- _Assignment_
The records below are to be set down word for word, with every picture left out.

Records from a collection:
%%

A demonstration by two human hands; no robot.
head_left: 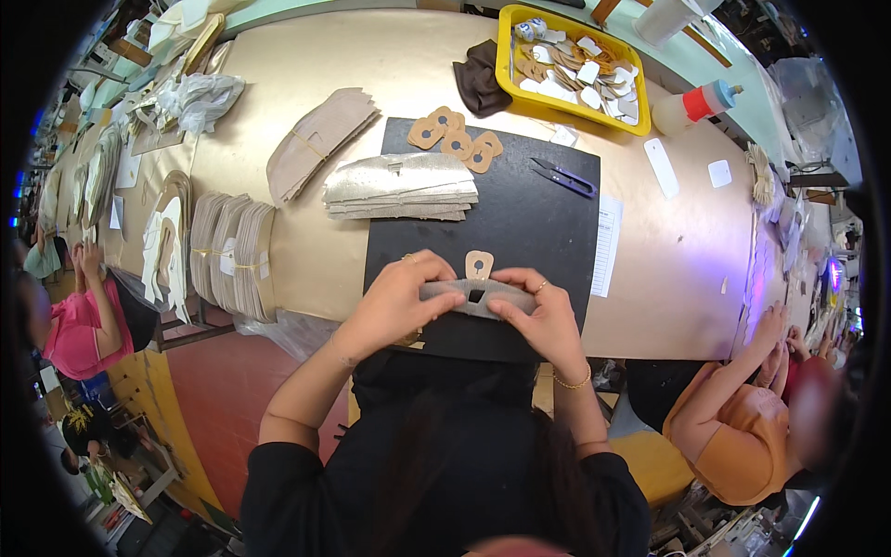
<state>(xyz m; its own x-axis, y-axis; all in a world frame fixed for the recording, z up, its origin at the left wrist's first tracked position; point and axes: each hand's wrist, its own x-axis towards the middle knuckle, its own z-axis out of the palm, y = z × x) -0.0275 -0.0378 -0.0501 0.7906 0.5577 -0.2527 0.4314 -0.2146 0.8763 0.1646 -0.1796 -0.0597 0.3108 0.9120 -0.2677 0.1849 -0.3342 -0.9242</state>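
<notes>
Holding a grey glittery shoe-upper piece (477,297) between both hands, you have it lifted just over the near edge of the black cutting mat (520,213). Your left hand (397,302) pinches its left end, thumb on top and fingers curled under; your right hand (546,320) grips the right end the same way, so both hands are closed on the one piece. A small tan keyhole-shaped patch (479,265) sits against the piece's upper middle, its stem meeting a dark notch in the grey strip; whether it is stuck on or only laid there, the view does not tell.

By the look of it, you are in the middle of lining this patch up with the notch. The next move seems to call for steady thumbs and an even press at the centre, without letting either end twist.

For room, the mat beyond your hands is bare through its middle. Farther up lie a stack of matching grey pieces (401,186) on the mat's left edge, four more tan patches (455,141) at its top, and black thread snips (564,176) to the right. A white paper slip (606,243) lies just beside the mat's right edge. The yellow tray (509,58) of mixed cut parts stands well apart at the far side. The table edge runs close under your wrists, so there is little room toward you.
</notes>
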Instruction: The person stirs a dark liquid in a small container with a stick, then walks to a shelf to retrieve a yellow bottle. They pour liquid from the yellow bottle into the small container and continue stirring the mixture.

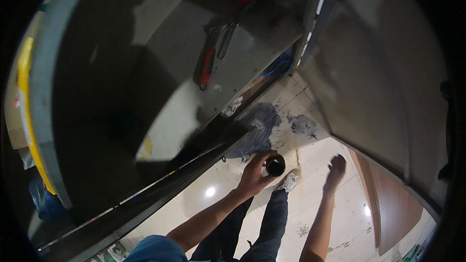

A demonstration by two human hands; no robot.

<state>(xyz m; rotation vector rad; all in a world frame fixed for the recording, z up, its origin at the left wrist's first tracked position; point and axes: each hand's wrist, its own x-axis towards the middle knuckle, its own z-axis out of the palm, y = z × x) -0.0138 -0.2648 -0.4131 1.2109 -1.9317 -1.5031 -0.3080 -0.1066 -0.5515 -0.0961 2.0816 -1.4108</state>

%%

- _Finished exercise_
A demonstration by two human hands; no robot.
head_left: 
<state>(xyz m; its own x-axis, y-axis; all in a world frame fixed for the recording, z up, its origin at the left wrist's first tracked position; point and axes: each hand's wrist, its own x-axis towards the middle knuckle, its own z-axis out of the palm, y = z × x) -0.0275 -0.0378 -0.0501 0.7906 0.5577 -0.2527 0.4314 -0.2146 0.8763 0.1646 -0.1796 -0.0597 0.3108 0.9120 -0.2677 0.1849 -0.3342 -0.9242</state>
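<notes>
Holding a grey glittery shoe-upper piece (477,297) between both hands, you have it lifted just over the near edge of the black cutting mat (520,213). Your left hand (397,302) pinches its left end, thumb on top and fingers curled under; your right hand (546,320) grips the right end the same way, so both hands are closed on the one piece. A small tan keyhole-shaped patch (479,265) sits against the piece's upper middle, its stem meeting a dark notch in the grey strip; whether it is stuck on or only laid there, the view does not tell.

By the look of it, you are in the middle of lining this patch up with the notch. The next move seems to call for steady thumbs and an even press at the centre, without letting either end twist.

For room, the mat beyond your hands is bare through its middle. Farther up lie a stack of matching grey pieces (401,186) on the mat's left edge, four more tan patches (455,141) at its top, and black thread snips (564,176) to the right. A white paper slip (606,243) lies just beside the mat's right edge. The yellow tray (509,58) of mixed cut parts stands well apart at the far side. The table edge runs close under your wrists, so there is little room toward you.
</notes>
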Instruction: The person stirs a dark liquid in a small container with a stick, then walks to a shelf to retrieve a yellow bottle. They pour liquid from the yellow bottle into the small container and continue stirring the mixture.


A demonstration by two human hands; no robot.

<state>(xyz m; rotation vector rad; all in a world frame fixed for the recording, z up, its origin at the left wrist's first tracked position; point and axes: each hand's wrist, its own x-axis towards the middle knuckle, its own z-axis out of the palm, y = z × x) -0.0138 -0.2648 -0.4131 1.2109 -1.9317 -1.5031 -0.3080 -0.1066 -0.5515 -0.0961 2.0816 -1.4108</state>

The complete answer has been presented.